Print a faithful copy of the data below, word for word, with the pictures left out.

• [GIVEN DATA]:
+-------+

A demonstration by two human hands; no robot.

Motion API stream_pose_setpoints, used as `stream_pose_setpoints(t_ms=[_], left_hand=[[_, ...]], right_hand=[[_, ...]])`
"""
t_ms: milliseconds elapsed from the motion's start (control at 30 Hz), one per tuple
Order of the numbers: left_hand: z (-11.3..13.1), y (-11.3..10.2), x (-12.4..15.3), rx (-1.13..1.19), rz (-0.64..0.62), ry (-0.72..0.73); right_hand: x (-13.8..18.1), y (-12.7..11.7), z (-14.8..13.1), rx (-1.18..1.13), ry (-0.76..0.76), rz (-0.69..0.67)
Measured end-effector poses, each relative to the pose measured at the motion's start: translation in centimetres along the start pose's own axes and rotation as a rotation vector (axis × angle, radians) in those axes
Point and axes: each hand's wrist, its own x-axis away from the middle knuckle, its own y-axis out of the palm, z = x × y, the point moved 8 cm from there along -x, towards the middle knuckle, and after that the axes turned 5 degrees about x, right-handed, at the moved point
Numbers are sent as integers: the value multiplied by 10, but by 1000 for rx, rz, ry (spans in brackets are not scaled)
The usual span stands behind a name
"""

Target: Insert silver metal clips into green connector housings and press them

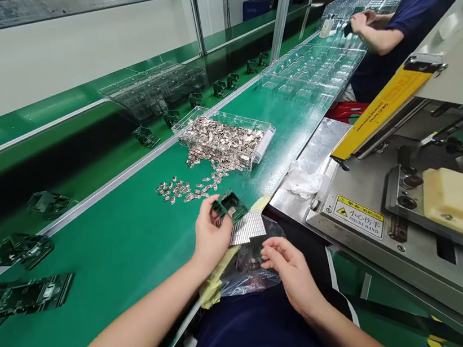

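My left hand (210, 234) is closed on a small dark green plastic part (229, 205), held above the front edge of the green table (125, 244). My right hand (288, 265) hovers just below and to the right of it, fingers loosely curled, thumb and forefinger close together; I cannot make out anything in them. Under both hands lie a small silvery ribbed sheet (247, 227) and a clear plastic bag (248, 268) at the table edge. Loose little metal clips (185, 190) are scattered on the table beyond my left hand.
A clear tray (227, 137) heaped with metal clips stands farther back. Dark plastic parts (21, 295) ride the conveyor belt at left. A metal press machine (413, 195) with a yellow warning label fills the right. Another person's hands (363, 22) work over clear blister trays (312, 72).
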Motion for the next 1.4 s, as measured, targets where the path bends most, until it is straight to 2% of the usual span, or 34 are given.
stream_pose_setpoints(t_ms=[100,233,367,700,833,967,1100,1233,1300,1400], left_hand=[[-13,13,-18,-44,-24,31],[-17,23,-15,-134,-77,66],[-14,20,-9,-196,-81,83],[-16,20,-10,-249,-75,90],[-13,20,-10,-258,-70,93],[-13,20,-10,-235,-67,84],[-16,18,-15,-137,-37,62],[-9,11,-15,35,-26,20],[-3,5,-7,97,-20,-10],[4,-3,11,135,-22,-39]], right_hand=[[-12,13,25,-101,162,-157],[-29,35,30,-151,204,-323],[-38,41,32,-184,216,-436],[-52,44,54,-223,139,-476],[-59,36,63,-115,107,-439],[-61,24,63,129,76,-431],[-46,11,32,377,-24,-370],[-14,8,-27,612,-230,-310],[-2,11,-62,677,-401,-220],[3,13,-101,580,-575,-22]])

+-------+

• [YOUR SOLUTION]:
A demonstration by two human hands; no robot.

Motion API stream_pose_setpoints, used as `stream_pose_setpoints(t_ms=[_], left_hand=[[_, ...]], right_hand=[[_, ...]])`
"""
t_ms: milliseconds elapsed from the motion's start (control at 30 Hz), one per tuple
Order of the numbers: left_hand: z (-11.3..13.1), y (-11.3..10.2), x (-12.4..15.3), rx (-1.13..1.19), rz (-0.64..0.62), ry (-0.72..0.73); right_hand: x (-13.8..18.1), y (-12.7..11.7), z (-14.8..13.1), rx (-1.18..1.13), ry (-0.76..0.76), rz (-0.69..0.67)
Measured end-effector poses, each relative to the pose measured at the motion's start: translation in centimetres along the start pose's own axes and rotation as a rotation vector (axis × angle, radians) in those axes
Point and axes: each hand's wrist, its own x-axis away from the middle knuckle, its own y-axis out of the palm, z = x × y, the point moved 8 cm from there along -x, towards the middle knuckle, and after that the axes turned 5 degrees about x, right-handed, at the moved point
Numbers are sent as integers: the value multiplied by 10, but by 1000 for rx, rz, ry (spans in brackets are not scaled)
The usual span stands behind a name
"""

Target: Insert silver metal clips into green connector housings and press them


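My left hand (210, 234) is closed on a small dark green plastic part (229, 205), held above the front edge of the green table (125, 244). My right hand (288, 265) hovers just below and to the right of it, fingers loosely curled, thumb and forefinger close together; I cannot make out anything in them. Under both hands lie a small silvery ribbed sheet (247, 227) and a clear plastic bag (248, 268) at the table edge. Loose little metal clips (185, 190) are scattered on the table beyond my left hand.
A clear tray (227, 137) heaped with metal clips stands farther back. Dark plastic parts (21, 295) ride the conveyor belt at left. A metal press machine (413, 195) with a yellow warning label fills the right. Another person's hands (363, 22) work over clear blister trays (312, 72).
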Motion for the next 1.4 s, as measured, targets where the path bends most, until it is straight to 2% of the usual span, or 34 are given.
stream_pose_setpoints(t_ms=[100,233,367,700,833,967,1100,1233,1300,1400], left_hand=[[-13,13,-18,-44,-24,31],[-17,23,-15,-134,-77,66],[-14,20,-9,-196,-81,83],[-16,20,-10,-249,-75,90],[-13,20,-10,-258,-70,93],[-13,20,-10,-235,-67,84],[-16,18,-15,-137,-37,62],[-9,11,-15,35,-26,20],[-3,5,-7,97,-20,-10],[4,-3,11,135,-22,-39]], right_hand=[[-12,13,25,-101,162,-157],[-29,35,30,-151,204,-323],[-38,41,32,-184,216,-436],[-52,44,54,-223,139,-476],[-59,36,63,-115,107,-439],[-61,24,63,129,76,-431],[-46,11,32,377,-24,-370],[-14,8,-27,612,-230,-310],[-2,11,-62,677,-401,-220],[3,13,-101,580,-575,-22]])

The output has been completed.